ミラーが伝統の中に自らのスタイルを掴んだリーダー・セカンド・アルバム!
Miller’s second album as a leader, in which he grasps his own style in the tradition!
Allison Miller / Boom Tic Boom / 2010年
アリソン・ミラー / ブーム・チック・ブーム
本日も、≪ 現代ジャズドラマー列伝 ≫ アリソン・ミラーの巻で第3弾と参る。
このアルバムは、2010年リリースのミラー・リーダー作。
昨日も書いたようにリーダー・デビュー作はサブスクリプションになく、これはセカンドとなる。タイトル名 “Boom Tic Boom” は、彼女のバンド名として以降使用されている。
メンバーは彼女の他に、
ベテラン女性ピアニスト、マイラ・メルフォードと、
ベーシストのトッド・シッカフース。
それに1曲だけ、バイオリンでジェニー・シャインマンが参加している。
ほぼトリオでの演奏が主体になるのだけれど、
これがガチで力強くぶつかり合ってて気持ちいい。
3人の見せ場はたっぷりだし、力強いベースのシッカフースに負けじと、メルフォードとミラーが一歩も譲らない。
出だしこそ、スピリチャルでエモーショナルなジャズの奔流を感じさせるけど、
次第に自由度を増し、現在のミラー・スタイルに通じるような、広い視野、空間を感じさせる演奏が展開される。
また、バイオリンのシャインマンが加わった楽曲では、活き活きとした躍動感に溢れ、
ミラーが現在のスタイル、個性を早くも掴み取っていたことが如実だ。
ミラーが伝統の中にも自らのスタイルを掴んだリーダー・セカンド・アルバム!
Allison Miller / アリソン・ミラー
– 1974年、テキサス州テキサーカナ生まれ –
母方の家系に音楽家が多い。母親はクラシック・ピアニストで合唱指揮者。祖母はプロのオルガニストで、その妹はプロの歌手だった。アリソンは10歳でドラムを始め、すぐにDCエリアのトップ・ティーチャー ウォルター・サルブに師事。

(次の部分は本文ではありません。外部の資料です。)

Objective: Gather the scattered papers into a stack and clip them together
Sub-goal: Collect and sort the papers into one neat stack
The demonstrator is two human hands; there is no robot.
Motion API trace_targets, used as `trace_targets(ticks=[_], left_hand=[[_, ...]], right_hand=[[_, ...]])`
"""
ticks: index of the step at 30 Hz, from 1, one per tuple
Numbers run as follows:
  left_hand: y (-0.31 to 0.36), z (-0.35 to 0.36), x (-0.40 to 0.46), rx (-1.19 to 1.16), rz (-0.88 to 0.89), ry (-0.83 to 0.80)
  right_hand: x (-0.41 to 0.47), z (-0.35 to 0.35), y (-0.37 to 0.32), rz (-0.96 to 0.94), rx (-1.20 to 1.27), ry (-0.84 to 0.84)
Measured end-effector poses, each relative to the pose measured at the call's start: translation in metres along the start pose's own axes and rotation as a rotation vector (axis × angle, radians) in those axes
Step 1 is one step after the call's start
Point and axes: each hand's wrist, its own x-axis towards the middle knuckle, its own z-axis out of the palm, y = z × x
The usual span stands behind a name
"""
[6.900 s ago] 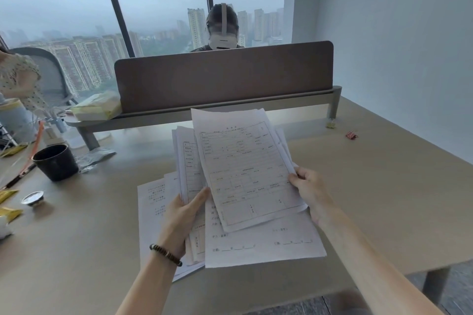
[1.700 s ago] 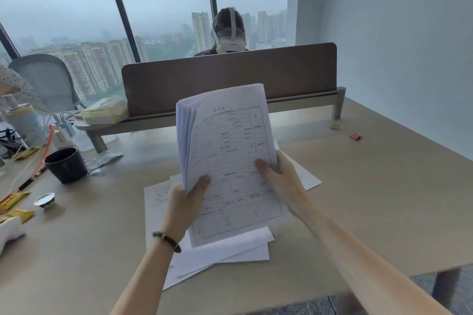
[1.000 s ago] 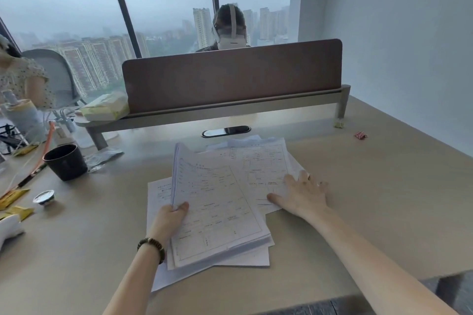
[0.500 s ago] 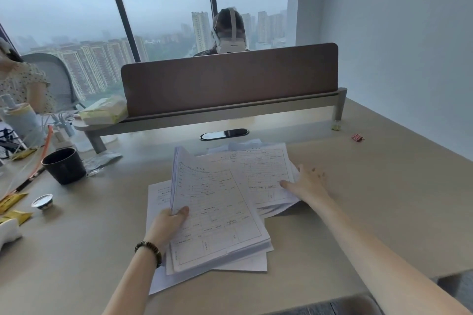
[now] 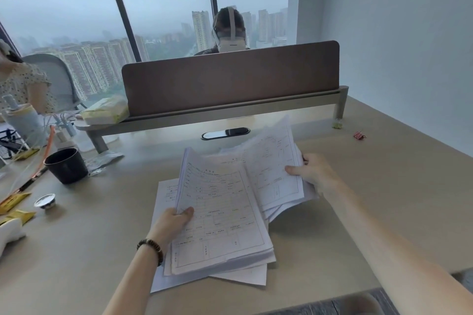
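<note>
**Papers half gathered, clips yet to be reached**

A broad, matte beige table (image 5: 371, 212) fills the lower frame, smooth and lightly reflective near its brown divider panel (image 5: 230, 77). At centre, a person is mid-way through the gathering step. The left hand (image 5: 174, 222) pinches the left edge of a thick bundle of papers (image 5: 220, 215), thumb on top, its far end raised off the table. The right hand (image 5: 314, 174), right of centre, grips a second, thinner sheaf (image 5: 273, 166), thumb across the printed face, tilted up and fanned unevenly. Several loose sheets (image 5: 163, 194) lie flat beneath, corners jutting at lower centre. All are thin white office paper printed with ruled forms, limp and prone to slipping. The next move likely calls for merging the two handfuls, lifting the remaining sheets and squaring the edges. A small red binder clip (image 5: 359, 135) and a yellowish one (image 5: 337, 124) wait well apart, at right. A black cup (image 5: 67, 165) stands at left.
</note>
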Motion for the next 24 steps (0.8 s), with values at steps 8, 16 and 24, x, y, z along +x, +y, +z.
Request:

1991年、彼女はダウンビート誌の “Up and Coming “で特集され、すぐにワシントンDCのクラブで演奏するようになり、やがてウエスト・バージニア大学で音楽演奏の学士号を取得した。卒業後、ニューヨークに移りマイケル・カーヴィンとレニー・ホワイトに師事、フリーランスのドラマーとしてのキャリアをスタートさせた。また、プロデューサー、作曲家、教師としても活動している。アリソンのドラミングと楽曲は、人気TVドラマシリーズ「The L Word」でも使用されている。また、アメリカ国務省よりジャズ大使に選ばれ、東アフリカ、ユーラシア、東南アジアをツアーしている。
個性的で自由度の高い楽曲を好み、比較的シンプルで心地よいドラミング。
オールマイティにどんなスタイルでもしなやかにこなす卓越したセンスが特徴。